● Work order
Reproduce the whole of the data exactly.

● Raw data
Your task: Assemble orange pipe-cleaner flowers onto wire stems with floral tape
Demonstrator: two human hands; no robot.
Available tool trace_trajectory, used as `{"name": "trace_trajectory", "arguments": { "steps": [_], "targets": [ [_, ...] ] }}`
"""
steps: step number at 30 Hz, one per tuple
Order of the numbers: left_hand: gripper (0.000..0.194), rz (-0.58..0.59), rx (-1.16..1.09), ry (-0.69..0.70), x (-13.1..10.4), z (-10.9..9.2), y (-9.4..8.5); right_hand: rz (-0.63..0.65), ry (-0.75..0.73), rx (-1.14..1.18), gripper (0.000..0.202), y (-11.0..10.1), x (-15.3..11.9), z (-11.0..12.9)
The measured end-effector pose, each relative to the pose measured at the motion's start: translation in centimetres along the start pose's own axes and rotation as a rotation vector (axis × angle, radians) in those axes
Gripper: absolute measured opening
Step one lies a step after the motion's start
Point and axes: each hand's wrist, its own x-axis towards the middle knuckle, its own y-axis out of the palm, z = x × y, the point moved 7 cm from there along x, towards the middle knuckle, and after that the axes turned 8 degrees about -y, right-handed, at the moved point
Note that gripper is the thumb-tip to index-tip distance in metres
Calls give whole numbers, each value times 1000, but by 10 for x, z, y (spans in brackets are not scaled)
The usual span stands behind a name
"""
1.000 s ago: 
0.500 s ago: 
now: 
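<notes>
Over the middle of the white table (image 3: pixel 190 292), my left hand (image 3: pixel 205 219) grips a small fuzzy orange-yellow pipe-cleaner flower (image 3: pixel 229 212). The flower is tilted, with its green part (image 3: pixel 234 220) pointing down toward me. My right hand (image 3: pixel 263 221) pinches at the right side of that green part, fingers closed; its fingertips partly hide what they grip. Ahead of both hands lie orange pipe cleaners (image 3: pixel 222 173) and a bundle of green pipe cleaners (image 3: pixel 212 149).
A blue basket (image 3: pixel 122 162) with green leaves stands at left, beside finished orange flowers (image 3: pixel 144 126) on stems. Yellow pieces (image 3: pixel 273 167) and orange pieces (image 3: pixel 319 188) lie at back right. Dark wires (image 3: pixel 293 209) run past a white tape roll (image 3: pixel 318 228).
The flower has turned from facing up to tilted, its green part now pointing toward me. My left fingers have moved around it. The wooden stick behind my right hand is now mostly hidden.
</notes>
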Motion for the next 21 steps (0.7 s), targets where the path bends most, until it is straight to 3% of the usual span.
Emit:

● Written response
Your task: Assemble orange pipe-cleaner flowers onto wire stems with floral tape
Demonstrator: two human hands; no robot.
Available tool trace_trajectory, used as `{"name": "trace_trajectory", "arguments": { "steps": [_], "targets": [ [_, ...] ] }}`
"""
steps: step number at 30 Hz, one per tuple
Order of the numbers: left_hand: gripper (0.000..0.194), rz (-0.58..0.59), rx (-1.16..1.09), ry (-0.69..0.70), x (-13.1..10.4), z (-10.9..9.2), y (-9.4..8.5); right_hand: rz (-0.63..0.65), ry (-0.75..0.73), rx (-1.14..1.18), gripper (0.000..0.202), y (-11.0..10.1), x (-15.3..11.9), z (-11.0..12.9)
The measured end-effector pose, each relative to the pose measured at the motion's start: translation in centimetres along the start pose's own axes and rotation as a rotation vector (axis × angle, radians) in those axes
Gripper: absolute measured opening
Step one lies a step after the motion's start
Point and axes: each hand's wrist, its own x-axis towards the middle knuckle, its own y-axis out of the palm, z = x × y, the point moved 7 cm from there along x, towards the middle knuckle, and after that the axes turned 8 degrees about -y, right-handed, at the moved point
Note that gripper is the thumb-tip to index-tip distance in metres
Calls give whole numbers, each value times 1000, but by 10 for x, z, y (spans in brackets are not scaled)
The usual span stands behind a name
"""
1.000 s ago: 
0.500 s ago: 
now: 
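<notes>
Over the middle of the white table (image 3: pixel 190 292), my left hand (image 3: pixel 205 219) grips a small fuzzy orange-yellow pipe-cleaner flower (image 3: pixel 229 212). The flower is tilted, with its green part (image 3: pixel 234 220) pointing down toward me. My right hand (image 3: pixel 263 221) pinches at the right side of that green part, fingers closed; its fingertips partly hide what they grip. Ahead of both hands lie orange pipe cleaners (image 3: pixel 222 173) and a bundle of green pipe cleaners (image 3: pixel 212 149).
A blue basket (image 3: pixel 122 162) with green leaves stands at left, beside finished orange flowers (image 3: pixel 144 126) on stems. Yellow pieces (image 3: pixel 273 167) and orange pieces (image 3: pixel 319 188) lie at back right. Dark wires (image 3: pixel 293 209) run past a white tape roll (image 3: pixel 318 228).
The flower has turned from facing up to tilted, its green part now pointing toward me. My left fingers have moved around it. The wooden stick behind my right hand is now mostly hidden.
</notes>
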Motion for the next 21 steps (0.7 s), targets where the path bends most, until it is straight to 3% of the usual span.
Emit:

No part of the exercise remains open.